Well, not soon enough to suit me! It all started the other day when our son Greg had his car detailed. Later that evening, he told his father, "Dad, the man I took the car to has some pigs for sale." Howard's ears perked up, for they had been tossing around the idea of raising some porkers. Greg has ample space on his farm and suitable pens for the porcine project.
"They are Chester Whites," Greg said enthusiastically, "a sow and her 3 little pigs." To his dad's eager expression, he went on, "The man said she had had a litter of 9, and he wanted to sell her and the remaining pigs." Howard listened attentively as he explained. "She was his pet he had had since she was a baby. 'So gentle I can put my hand in her mouth,' he said, and he did!"
Before I knew it, the pigs were installed in hastily readied quarters, and I was taken out to see them. They were not what I expected! This very tall sow with a pronounced turned-up snout was charging around the pen, followed by three very large piglets. The food they put in a huge trough was gobbled up with lightning speed, with the younger pigs climbing over the side and sliding around in it, to their disgruntled (pardon the pun) mother's squeals of disapproval.

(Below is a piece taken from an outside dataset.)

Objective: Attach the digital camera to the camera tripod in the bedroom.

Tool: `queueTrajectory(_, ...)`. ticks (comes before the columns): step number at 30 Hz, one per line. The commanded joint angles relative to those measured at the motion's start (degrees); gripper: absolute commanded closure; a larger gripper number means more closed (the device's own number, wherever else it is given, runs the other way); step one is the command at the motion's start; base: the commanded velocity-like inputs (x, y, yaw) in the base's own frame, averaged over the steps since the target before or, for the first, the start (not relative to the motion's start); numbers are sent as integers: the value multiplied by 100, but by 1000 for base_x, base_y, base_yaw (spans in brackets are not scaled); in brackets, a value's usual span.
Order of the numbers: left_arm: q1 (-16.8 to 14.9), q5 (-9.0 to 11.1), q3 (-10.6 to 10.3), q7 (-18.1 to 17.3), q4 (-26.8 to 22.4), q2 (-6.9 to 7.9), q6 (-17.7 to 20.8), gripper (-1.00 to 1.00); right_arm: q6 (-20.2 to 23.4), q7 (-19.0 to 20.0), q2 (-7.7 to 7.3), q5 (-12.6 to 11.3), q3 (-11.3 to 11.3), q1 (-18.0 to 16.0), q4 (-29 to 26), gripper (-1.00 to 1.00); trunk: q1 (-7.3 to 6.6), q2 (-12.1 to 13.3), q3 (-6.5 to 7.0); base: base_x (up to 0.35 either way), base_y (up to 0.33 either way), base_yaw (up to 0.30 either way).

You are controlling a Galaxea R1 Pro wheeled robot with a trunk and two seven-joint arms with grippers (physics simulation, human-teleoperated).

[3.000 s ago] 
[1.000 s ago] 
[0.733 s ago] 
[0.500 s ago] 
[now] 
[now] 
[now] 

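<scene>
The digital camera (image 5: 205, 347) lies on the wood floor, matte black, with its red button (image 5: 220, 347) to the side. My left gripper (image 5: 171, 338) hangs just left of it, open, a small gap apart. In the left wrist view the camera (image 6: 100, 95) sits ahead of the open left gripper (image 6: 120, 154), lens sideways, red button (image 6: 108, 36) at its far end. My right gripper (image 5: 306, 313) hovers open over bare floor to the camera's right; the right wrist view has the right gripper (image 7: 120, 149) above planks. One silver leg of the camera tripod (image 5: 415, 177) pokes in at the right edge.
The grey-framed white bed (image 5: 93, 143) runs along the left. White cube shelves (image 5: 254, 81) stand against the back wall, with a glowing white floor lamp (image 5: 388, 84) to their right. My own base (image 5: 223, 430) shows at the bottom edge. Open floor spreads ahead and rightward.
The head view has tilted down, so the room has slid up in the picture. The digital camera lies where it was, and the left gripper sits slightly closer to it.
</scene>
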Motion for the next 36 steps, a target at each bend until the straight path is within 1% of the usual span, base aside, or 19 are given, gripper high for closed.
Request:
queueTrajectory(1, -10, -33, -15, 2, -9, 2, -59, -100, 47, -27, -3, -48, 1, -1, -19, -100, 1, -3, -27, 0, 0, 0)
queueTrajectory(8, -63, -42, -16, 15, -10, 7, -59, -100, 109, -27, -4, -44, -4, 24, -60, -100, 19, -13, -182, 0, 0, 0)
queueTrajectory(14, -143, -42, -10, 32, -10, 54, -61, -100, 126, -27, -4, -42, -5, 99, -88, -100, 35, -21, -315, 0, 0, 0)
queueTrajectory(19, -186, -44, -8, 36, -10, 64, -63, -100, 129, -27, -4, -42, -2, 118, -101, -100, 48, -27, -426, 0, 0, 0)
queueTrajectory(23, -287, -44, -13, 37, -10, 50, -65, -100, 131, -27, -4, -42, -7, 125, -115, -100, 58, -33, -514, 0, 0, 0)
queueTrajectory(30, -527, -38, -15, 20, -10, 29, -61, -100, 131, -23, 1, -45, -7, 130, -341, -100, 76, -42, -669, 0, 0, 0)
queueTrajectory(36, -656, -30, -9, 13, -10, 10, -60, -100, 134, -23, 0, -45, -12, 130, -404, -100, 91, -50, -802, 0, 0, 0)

I shivered at the thought of anyone's hand in the huge mouth, but reading about them later, I read that the stress gene is completely absent in that breed! (How did they do that?) My husband imparted a nugget of wisdom to me that "when their tails are curly, it means they're happy!" Apparently a lot of psychology or pig psychoanalysis has gone into raising pigs! And most of their tails were curly, despite their new surroundings.
By the next day my pig experts felt confident enough with the swine's good behavior to put Mama Pig out into a corral area to root and eat green stuff, since she was too big to get out through or under the fence. Her youngsters stayed securely inside their enclosure. The following day when I accompanied my husband to the farm to feed them, we found them all in the corral, the heavy-wire mesh barricade that confined the young pigs rooted and pushed open at one corner. When they saw Howard approaching with the feed bucket, they scooted under the fence and were out!
Howard surmised the sow, good mother that she is, had worked her rooter-snout into the slit of space between the gate and the gatepost, wedged it open, and freed her babies. When my harried husband tried to lure them back in with feed, the wily pigs ate the trail of food up to the opening, then shot away to freedom. Howard even tried grabbing them to deposit them over the fence, but it was like trying to catch a greased--well, pig!
After much hassle, mother and babies were back inside, and Howard's repair work was holding securely when we checked on them today. They eat way more than the former owner said they eat (and being that the stress gene is not absent in humans), I think the hog farmers are beginning to second-guess their decision. At least I hope that's why my spouse is looking on craigslist today, listing them for sale instead of being tempted and ending up with a pig in a poke!